Information shown:

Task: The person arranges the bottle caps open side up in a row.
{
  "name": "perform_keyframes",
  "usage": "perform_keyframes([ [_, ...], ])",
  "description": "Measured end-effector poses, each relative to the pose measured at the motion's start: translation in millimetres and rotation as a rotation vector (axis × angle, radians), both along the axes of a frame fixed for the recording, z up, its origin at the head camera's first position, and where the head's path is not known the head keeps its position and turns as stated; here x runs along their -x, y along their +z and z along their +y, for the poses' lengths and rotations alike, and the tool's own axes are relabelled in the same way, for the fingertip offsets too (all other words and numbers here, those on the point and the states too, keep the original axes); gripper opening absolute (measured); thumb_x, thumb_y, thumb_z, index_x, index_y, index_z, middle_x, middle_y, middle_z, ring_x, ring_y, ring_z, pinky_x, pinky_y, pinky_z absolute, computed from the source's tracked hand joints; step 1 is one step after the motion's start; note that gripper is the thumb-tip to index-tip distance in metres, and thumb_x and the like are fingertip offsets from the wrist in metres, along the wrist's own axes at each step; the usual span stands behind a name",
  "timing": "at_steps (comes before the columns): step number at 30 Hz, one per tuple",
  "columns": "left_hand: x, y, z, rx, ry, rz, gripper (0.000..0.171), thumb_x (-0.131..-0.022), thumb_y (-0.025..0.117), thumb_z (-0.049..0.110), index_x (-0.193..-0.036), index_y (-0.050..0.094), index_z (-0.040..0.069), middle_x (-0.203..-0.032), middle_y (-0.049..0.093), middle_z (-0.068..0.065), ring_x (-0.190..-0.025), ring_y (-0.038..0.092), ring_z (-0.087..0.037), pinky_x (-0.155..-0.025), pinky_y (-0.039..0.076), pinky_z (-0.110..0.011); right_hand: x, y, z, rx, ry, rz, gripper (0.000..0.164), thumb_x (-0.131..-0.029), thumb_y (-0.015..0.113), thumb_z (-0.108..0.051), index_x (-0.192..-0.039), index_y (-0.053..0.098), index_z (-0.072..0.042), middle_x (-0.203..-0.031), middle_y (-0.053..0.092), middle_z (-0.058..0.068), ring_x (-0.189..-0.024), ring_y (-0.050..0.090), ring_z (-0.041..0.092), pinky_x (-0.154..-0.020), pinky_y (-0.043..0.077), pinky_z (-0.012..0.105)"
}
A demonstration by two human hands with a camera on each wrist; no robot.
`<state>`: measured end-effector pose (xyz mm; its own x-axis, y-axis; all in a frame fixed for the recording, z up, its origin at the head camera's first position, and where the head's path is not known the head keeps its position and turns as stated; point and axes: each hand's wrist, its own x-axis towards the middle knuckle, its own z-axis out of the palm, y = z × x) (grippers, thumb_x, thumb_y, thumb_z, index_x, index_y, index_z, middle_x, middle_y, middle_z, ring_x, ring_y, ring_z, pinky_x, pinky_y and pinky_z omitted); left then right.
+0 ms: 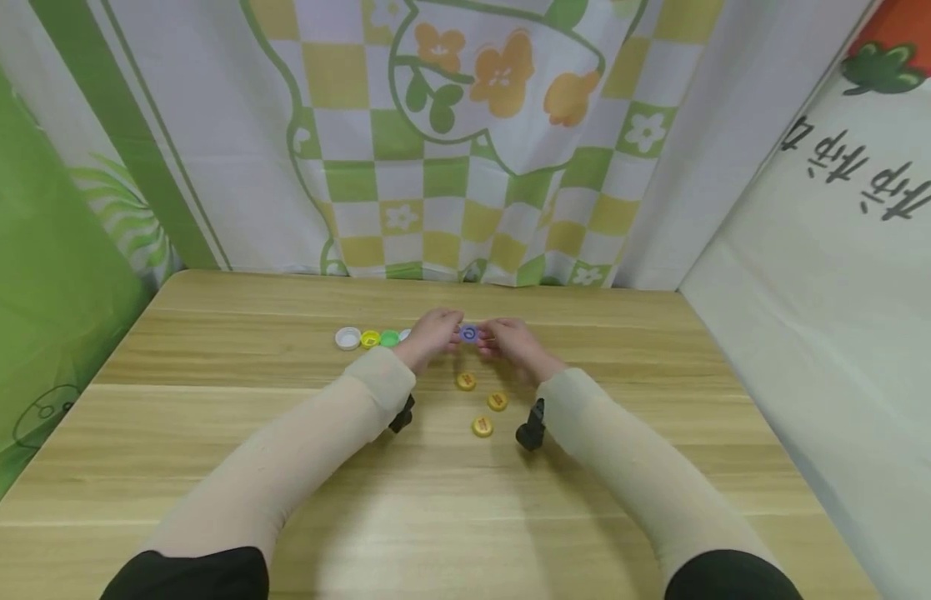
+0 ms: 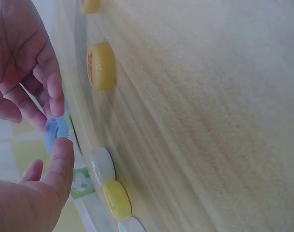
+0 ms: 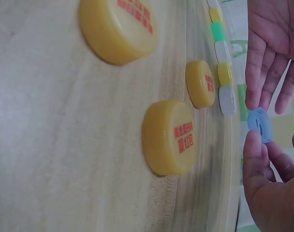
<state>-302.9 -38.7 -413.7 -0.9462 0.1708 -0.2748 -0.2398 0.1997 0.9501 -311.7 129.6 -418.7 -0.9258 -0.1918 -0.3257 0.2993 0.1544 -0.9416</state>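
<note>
A blue bottle cap [image 1: 468, 333] is held above the far part of the table between my two hands, with a dark curved mark on its face. My left hand [image 1: 435, 332] holds its left edge by the fingertips. On the opposite edge are the fingertips of my right hand [image 1: 512, 342]. In the right wrist view the blue cap [image 3: 260, 124] is off the tabletop, with fingertips at both edges. Beside my left hand a row of caps lies on the table, with a white cap [image 1: 348, 337], a yellow cap [image 1: 371, 339] and a green cap [image 1: 390, 338]; the left hand hides part of the row.
Three golden-yellow caps with red print, one nearest the hands [image 1: 466, 381], another to the right [image 1: 498, 401] and one closer to me [image 1: 483, 426], lie between my forearms. Behind the wooden table [image 1: 450, 517] hangs a patterned curtain [image 1: 473, 200].
</note>
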Motion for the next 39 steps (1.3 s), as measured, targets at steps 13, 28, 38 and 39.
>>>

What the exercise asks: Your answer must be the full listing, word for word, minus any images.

Worked solution:
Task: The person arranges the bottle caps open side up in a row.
{
  "name": "perform_keyframes",
  "usage": "perform_keyframes([ [_, ...], ])",
  "description": "Measured end-effector poses, each relative to the pose measured at the motion's start: translation in millimetres and rotation as a rotation vector (axis × angle, radians), both along the axes of a frame fixed for the recording, z up, its origin at the head camera's first position, and where the head's path is not known the head keeps its position and turns as stated; here x runs along their -x, y along their +z and z along their +y, for the poses' lengths and rotations alike, and the tool's own axes are relabelled in the same way, for the fingertip offsets too (all other words and numbers here, those on the point and the states too, keep the original axes); gripper opening absolute (measured); thumb_x, thumb_y, thumb_z, index_x, index_y, index_z, middle_x, middle_y, middle_z, ring_x, ring_y, ring_z, pinky_x, pinky_y, pinky_z absolute, computed from the source's tracked hand joints; step 1 is one step after the motion's start; note that gripper is the thumb-tip to index-tip distance in metres, and thumb_x and the like are fingertip offsets from the wrist in metres, along the wrist's own axes at each step; the usual span stands behind a name",
  "timing": "at_steps (comes before the columns): step number at 30 Hz, one per tuple",
  "columns": "left_hand: x, y, z, rx, ry, rz, gripper (0.000..0.171), thumb_x (-0.131..-0.022), thumb_y (-0.025..0.117), thumb_z (-0.049..0.110), index_x (-0.193..-0.036), index_y (-0.050..0.094), index_z (-0.040..0.069), middle_x (-0.203..-0.032), middle_y (-0.049..0.093), middle_z (-0.068..0.065), ring_x (-0.190..-0.025), ring_y (-0.038..0.092), ring_z (-0.087..0.037), pinky_x (-0.155..-0.025), pinky_y (-0.039..0.076), pinky_z (-0.110..0.011); right_hand: x, y, z, rx, ry, rz, gripper (0.000..0.164), thumb_x (-0.131..-0.029), thumb_y (-0.015..0.113), thumb_z (-0.108..0.051), index_x (-0.192..-0.039), index_y (-0.053..0.098), index_z (-0.072..0.042), middle_x (-0.203..-0.031), middle_y (-0.053..0.092), middle_z (-0.058..0.068), ring_x (-0.189..-0.024), ring_y (-0.050..0.090), ring_z (-0.041..0.092), pinky_x (-0.154..-0.020), pinky_y (-0.043..0.077), pinky_z (-0.012..0.105)"
}
A demonstration by two human hands with a camera on each wrist; no robot.
`<state>`: measured end-effector pose (xyz mm; its own x-axis, y-axis; all in a frame fixed for the recording, z up, its origin at the head camera's first position, and where the head's path is not known the head keeps its position and turns as stated; point and axes: each hand's wrist, its own x-axis towards the middle knuckle, its own z-axis out of the palm, y = z × x) (grippers, thumb_x, thumb_y, thumb_z, index_x, index_y, index_z, middle_x, middle_y, middle_z, ring_x, ring_y, ring_z, pinky_x, pinky_y and pinky_z omitted); left then right.
+0 ms: 
+0 ms: 
+0 ms: 
<state>-302.9 -38.7 -413.7 -0.9462 0.1708 -0.2748 -0.2398 0.1997 0.9501 -311.7 129.6 -418.7 -0.9258 -0.1918 -0.3257 0.2993 0.1544 -0.9416</state>
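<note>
A blue bottle cap [image 1: 468, 333] is held above the far part of the table between my two hands, with a dark curved mark on its face. My left hand [image 1: 435, 332] holds its left edge by the fingertips. On the opposite edge are the fingertips of my right hand [image 1: 512, 342]. In the right wrist view the blue cap [image 3: 260, 124] is off the tabletop, with fingertips at both edges. Beside my left hand a row of caps lies on the table, with a white cap [image 1: 348, 337], a yellow cap [image 1: 371, 339] and a green cap [image 1: 390, 338]; the left hand hides part of the row.
Three golden-yellow caps with red print, one nearest the hands [image 1: 466, 381], another to the right [image 1: 498, 401] and one closer to me [image 1: 483, 426], lie between my forearms. Behind the wooden table [image 1: 450, 517] hangs a patterned curtain [image 1: 473, 200].
</note>
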Motion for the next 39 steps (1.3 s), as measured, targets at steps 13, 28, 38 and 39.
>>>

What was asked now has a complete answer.